O PL 2388/2021 é o que chama mais atenção pelo seu grande volume de PLs apensados, significando que muitos deputados apoiam medidas similares, aumentando as chances dele ser aprovado. Este dispositivo determina que a União, o Distrito Federal, os estados e os municípios devem, em colaboração, estabelecer o policiamento escolar como medida de proteção de crianças e adolescentes.
O batalhão escolar, modo como o PL nomeia o policiamento que deverá ser criado, terá a responsabilidade de realizar o policiamento, promover a conscientização, prevenir e combater a violência, o uso de drogas e o bullying. Além disso, caberá à instituição de ensino garantir o controle de acesso às suas instalações e zelar pela segurança dos profissionais de educação e dos alunos no ambiente escolar.
O PL 237/2019 torna obrigatório que escolas, tanto públicas quanto privadas, que atendam crianças de até 12 anos, exijam atestados de antecedentes criminais de seus funcionários, proibindo a contratação de pessoas condenadas, independentemente da natureza do crime. O autor do projeto, justifica a medida devido aos casos comuns de crianças maltratadas por supostos profissionais do ensino e busca priorizar a proteção das crianças. O projeto também garante aos pais ou responsáveis acesso aos atestados e certificados de antecedentes dos funcionários.
Por outro lado, o PL 4012/2019 autoriza os professores a usar armas de eletrochoque e sprays de pimenta para sua proteção pessoal em situações específicas, estabelecendo critérios rigorosos, como princípios de legalidade, necessidade, razoabilidade e proporcionalidade. Os professores devem possuir formação e capacitação completa e obter um registro e porte de arma de incapacitação neuromuscular. Por fim, o PL 725/2023 trata sobre a implementação do Plano Nacional de Prevenção e Enfrentamento à Violência no ambiente escolar.
Essa seria a melhor solução mais eficaz e rápida? Será que os pais e os responsáveis, assim como os profissionais da educação, estão de acordo com essa proposta? Existe algum estudo científico que comprove que a introdução de armas e policiamento nas instituições reduzirá realmente a incidência e a frequência dos ataques? Esses são alguns dos questionamentos cruciais que emergem quando se conduz uma pesquisa sobre esse tema.

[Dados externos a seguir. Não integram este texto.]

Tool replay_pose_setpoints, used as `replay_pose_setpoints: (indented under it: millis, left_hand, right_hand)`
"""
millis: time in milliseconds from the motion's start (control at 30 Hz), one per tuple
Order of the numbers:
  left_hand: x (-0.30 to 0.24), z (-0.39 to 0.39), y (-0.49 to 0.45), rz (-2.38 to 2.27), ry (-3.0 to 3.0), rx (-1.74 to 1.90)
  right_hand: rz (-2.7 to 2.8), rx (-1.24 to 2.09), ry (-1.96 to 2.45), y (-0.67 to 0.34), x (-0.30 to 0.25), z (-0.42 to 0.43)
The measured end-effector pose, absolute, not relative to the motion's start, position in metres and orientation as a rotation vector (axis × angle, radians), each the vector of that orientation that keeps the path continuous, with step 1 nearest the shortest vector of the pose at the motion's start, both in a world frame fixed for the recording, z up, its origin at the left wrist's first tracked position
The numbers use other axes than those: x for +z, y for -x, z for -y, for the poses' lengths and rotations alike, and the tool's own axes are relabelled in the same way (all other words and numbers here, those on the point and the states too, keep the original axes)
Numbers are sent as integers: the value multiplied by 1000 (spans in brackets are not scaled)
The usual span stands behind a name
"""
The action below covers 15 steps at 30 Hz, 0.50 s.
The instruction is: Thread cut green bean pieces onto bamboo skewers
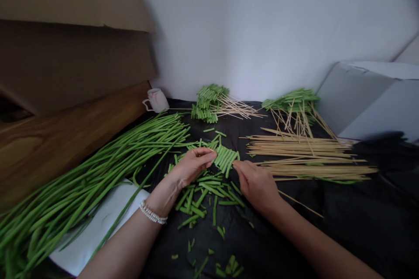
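A row of cut green bean pieces sits side by side on a thin wooden skewer, held up over the loose pieces. My left hand is closed, thumb and fingers pinched at the left end of this row. At its right end, my right hand is closed around the skewer, which comes out below the palm towards the lower right. Just what the left fingertips pinch is partly hidden. Beneath both hands, loose cut bean pieces are scattered on a black sheet.
Long uncut beans lie at left, partly over a white board. Bare skewers lie at right. Filled skewers and more filled skewers are stacked behind. A mug, cardboard box and white box stand around.
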<state>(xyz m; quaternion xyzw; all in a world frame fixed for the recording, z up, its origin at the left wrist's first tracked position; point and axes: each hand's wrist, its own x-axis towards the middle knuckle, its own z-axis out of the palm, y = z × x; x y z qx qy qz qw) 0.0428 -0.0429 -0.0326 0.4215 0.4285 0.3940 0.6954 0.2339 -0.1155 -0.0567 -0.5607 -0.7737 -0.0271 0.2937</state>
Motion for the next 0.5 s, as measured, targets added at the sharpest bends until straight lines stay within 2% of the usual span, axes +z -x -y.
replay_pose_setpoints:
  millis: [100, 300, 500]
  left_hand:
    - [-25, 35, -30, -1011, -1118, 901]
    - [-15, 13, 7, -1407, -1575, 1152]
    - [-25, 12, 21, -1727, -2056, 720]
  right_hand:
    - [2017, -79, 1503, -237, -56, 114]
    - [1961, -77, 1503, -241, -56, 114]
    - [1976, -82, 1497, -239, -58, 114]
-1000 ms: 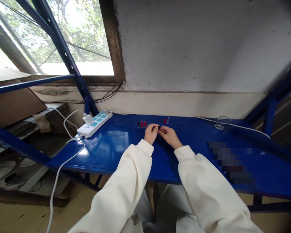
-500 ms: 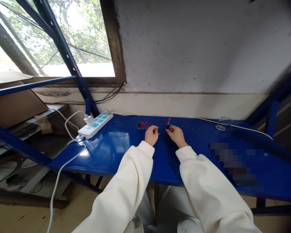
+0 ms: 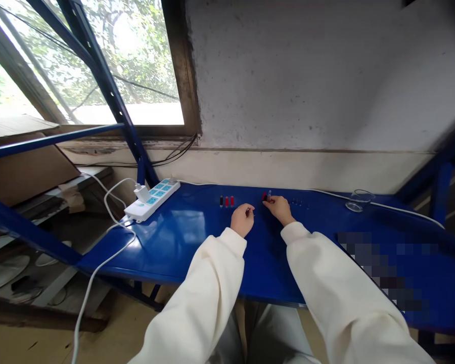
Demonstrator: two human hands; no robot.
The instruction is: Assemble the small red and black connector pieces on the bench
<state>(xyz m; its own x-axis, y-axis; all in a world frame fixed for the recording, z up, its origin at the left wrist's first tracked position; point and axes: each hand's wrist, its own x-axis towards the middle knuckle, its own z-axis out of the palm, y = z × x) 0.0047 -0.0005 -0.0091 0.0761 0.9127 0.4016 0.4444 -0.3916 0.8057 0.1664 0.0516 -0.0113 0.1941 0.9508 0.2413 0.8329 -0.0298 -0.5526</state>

Em resumo, a segurança escolar e os ataques com armas nas escolas de ensino básico no Brasil são desafios que requerem uma atenção constante e esforços coletivos para proteger a integridade e o bem-estar de crianças, jovens e profissionais da educação. A prevenção e o apoio são as chaves para a criação de ambientes escolares seguros e propícios ao aprendizado e ao crescimento. E como esse tema tem sido bastante discutido nas reuniões da Comissão de Educação, tem gerado muitas flexões, principalmente a respeito da implementação de seguranças armados nas escolas.
As informações apresentadas no presente texto são parte integrante da pesquisa e coleta de dados consolidados pelo Observatório do Direito à Educação (ObsEdu) da Faculdade de Direito da Universidade de São Paulo (USP) durante o segundo semestre de 2023. O Observatório, comprometido com a análise e compreensão aprofundada dos cenários educacionais, empreende esforços constantes para contribuir significativamente para o avanço do conhecimento no campo da educação.